### To do
Nothing belongs in the answer except the lines of the material that include "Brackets".
- - - - -
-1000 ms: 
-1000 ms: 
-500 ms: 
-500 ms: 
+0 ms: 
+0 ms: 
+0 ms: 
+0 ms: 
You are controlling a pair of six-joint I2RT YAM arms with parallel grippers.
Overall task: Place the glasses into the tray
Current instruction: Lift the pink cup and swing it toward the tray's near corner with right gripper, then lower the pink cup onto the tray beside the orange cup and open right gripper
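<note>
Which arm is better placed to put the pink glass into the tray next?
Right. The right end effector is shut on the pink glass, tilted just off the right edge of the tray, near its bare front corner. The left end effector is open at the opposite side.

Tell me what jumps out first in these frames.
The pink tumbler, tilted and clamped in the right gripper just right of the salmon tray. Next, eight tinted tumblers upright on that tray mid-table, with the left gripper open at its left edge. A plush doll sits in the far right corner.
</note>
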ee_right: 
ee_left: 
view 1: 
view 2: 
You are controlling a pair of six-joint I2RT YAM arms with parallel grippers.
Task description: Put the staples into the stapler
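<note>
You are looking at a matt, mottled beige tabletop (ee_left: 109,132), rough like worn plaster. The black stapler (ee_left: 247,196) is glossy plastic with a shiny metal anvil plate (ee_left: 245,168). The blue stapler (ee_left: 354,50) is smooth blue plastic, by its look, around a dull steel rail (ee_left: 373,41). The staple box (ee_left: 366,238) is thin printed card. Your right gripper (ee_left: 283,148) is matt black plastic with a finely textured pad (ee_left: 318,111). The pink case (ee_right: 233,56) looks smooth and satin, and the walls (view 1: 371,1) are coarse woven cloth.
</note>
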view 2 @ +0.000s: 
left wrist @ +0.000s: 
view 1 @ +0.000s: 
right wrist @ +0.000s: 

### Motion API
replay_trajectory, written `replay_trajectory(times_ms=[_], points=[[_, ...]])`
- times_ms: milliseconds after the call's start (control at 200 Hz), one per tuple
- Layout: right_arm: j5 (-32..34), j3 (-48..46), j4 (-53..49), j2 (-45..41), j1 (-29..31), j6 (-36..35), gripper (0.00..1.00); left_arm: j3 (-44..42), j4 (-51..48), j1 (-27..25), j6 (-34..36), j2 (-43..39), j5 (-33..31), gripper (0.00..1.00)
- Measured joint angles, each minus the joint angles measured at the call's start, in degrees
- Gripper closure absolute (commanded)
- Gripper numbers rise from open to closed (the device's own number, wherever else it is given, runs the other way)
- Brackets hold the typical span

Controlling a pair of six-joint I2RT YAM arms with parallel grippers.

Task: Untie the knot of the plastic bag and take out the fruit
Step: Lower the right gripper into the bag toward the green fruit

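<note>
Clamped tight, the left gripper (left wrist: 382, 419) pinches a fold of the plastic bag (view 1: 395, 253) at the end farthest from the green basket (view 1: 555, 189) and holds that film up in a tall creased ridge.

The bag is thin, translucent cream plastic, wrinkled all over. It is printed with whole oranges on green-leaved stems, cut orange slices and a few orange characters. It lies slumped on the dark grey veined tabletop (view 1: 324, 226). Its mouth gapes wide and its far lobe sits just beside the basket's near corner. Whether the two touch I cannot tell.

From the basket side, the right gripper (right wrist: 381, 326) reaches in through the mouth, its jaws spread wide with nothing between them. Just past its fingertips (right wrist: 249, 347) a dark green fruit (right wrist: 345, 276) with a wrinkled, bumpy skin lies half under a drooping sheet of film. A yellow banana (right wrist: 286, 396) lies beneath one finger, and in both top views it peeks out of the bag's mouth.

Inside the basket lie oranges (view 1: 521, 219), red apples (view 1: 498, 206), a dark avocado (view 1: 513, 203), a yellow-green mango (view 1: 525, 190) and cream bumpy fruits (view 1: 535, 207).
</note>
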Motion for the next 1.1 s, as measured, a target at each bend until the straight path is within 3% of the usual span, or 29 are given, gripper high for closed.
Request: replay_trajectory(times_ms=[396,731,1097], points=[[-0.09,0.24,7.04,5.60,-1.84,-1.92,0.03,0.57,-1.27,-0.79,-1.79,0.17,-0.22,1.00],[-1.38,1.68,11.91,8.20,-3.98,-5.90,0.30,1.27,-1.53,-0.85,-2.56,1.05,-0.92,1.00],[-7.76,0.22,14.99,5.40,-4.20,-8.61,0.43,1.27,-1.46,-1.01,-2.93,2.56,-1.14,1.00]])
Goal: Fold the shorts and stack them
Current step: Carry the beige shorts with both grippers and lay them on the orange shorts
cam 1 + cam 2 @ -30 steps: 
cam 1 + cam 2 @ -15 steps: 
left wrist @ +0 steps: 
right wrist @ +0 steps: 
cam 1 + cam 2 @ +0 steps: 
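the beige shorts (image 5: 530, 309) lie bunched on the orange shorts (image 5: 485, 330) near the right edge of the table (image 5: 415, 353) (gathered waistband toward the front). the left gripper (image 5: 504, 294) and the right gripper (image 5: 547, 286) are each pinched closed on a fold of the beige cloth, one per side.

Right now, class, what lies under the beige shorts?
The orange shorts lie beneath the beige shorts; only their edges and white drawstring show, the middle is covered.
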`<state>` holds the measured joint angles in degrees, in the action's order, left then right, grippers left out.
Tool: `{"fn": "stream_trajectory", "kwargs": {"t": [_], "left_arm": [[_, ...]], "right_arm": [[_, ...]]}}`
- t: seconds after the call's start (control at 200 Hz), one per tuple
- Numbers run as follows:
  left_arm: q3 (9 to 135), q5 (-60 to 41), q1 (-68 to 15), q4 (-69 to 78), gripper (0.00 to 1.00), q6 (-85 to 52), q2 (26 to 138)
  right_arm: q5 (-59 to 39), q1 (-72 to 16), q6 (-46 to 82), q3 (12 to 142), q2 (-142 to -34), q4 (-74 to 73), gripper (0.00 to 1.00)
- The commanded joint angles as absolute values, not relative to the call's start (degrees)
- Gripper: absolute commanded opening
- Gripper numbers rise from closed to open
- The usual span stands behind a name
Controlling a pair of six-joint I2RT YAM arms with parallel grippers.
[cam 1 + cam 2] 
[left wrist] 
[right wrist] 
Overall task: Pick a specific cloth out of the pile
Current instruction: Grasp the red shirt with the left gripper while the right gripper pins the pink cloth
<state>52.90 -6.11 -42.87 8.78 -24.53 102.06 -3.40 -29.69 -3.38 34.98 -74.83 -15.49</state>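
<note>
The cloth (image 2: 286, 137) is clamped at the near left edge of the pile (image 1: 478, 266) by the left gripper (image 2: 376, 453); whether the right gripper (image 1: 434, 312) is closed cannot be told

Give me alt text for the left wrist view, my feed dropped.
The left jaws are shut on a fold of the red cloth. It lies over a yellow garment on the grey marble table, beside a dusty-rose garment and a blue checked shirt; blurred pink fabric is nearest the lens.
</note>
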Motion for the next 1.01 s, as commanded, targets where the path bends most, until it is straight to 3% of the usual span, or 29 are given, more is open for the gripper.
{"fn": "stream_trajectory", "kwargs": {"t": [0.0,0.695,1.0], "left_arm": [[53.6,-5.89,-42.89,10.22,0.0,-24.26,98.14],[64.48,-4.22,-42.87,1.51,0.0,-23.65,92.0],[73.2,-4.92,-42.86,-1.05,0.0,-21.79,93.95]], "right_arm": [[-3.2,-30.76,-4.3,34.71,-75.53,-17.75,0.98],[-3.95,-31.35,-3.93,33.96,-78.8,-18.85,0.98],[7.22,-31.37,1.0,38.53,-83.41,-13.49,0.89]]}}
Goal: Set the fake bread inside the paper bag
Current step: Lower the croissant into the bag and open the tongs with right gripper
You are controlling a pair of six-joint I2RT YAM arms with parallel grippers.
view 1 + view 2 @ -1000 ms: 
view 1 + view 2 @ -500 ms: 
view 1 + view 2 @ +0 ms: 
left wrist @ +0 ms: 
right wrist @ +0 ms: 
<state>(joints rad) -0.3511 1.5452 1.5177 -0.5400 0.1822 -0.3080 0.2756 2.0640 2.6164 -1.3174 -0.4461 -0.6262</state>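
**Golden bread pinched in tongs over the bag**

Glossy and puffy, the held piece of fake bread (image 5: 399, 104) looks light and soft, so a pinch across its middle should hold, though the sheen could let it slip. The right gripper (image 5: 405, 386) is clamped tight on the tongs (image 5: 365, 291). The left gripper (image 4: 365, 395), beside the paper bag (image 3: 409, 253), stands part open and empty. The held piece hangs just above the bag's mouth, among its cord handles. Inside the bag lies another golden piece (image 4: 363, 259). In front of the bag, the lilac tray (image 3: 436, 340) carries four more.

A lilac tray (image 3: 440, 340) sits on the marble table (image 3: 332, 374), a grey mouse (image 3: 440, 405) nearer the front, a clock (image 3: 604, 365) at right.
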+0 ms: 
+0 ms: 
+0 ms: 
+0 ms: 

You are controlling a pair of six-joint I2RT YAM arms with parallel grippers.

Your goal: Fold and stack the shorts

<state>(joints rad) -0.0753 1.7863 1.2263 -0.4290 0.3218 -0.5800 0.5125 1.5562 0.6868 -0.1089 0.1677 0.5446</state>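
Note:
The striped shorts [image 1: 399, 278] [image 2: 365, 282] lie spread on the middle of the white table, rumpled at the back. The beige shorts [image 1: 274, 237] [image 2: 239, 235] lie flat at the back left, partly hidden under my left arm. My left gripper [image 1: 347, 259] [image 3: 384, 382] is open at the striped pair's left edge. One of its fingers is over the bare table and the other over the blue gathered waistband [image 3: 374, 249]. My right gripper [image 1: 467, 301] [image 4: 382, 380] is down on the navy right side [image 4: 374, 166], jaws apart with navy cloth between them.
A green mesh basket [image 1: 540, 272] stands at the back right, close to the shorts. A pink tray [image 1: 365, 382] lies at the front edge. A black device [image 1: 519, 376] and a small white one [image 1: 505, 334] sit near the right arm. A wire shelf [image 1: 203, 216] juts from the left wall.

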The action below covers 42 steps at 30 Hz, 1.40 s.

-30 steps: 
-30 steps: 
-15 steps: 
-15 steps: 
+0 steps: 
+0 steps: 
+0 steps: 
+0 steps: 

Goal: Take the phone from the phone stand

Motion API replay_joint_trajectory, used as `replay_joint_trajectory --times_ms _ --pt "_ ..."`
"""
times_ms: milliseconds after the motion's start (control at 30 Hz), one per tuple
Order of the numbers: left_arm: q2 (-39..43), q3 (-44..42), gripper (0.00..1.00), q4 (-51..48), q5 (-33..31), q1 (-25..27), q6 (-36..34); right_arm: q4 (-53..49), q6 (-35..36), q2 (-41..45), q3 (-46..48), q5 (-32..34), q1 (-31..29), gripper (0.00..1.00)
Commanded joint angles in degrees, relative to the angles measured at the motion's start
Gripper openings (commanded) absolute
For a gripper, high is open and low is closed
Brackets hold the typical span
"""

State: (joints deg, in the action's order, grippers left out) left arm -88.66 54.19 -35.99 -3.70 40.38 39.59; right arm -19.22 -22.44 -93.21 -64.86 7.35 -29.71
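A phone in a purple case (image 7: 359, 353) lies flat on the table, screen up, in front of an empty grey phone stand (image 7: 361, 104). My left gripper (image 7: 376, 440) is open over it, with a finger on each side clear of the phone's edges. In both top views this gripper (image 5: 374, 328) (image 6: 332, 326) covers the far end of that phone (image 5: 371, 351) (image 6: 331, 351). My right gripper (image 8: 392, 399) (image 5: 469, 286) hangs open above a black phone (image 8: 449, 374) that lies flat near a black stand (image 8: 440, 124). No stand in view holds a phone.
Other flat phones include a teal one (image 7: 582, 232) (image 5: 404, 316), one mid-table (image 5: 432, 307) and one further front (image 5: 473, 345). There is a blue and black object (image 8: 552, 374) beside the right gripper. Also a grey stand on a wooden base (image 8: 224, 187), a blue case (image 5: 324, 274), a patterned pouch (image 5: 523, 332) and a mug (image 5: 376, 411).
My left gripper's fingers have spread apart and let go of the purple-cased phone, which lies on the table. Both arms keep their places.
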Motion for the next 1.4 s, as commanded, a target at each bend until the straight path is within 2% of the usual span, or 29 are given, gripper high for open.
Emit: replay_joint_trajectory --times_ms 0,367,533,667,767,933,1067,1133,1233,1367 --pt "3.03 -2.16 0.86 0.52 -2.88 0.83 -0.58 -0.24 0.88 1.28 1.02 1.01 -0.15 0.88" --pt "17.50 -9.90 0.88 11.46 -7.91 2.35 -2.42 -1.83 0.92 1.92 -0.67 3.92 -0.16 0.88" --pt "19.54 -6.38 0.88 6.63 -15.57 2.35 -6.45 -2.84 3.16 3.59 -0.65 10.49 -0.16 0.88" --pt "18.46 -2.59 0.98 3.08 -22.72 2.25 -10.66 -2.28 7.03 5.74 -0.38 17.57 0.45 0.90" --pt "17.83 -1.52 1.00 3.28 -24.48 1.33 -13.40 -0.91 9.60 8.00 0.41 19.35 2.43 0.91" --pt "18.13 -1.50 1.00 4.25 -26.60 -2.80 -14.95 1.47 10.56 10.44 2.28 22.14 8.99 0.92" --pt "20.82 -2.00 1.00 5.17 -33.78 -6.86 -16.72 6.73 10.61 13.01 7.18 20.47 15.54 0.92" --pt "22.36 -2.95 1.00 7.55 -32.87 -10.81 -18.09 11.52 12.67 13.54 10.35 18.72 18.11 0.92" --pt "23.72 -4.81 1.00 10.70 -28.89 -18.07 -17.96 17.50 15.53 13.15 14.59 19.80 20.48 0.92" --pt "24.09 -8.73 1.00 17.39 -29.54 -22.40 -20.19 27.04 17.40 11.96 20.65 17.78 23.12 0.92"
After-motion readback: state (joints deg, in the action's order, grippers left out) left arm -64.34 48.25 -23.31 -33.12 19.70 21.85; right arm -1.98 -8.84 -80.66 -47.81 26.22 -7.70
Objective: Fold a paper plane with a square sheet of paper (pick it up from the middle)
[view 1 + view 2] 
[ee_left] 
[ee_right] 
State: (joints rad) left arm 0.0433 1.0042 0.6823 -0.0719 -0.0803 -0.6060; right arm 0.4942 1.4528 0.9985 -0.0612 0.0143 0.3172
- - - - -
### Result
- Brackets hold the typical span
Brackets hold the typical span

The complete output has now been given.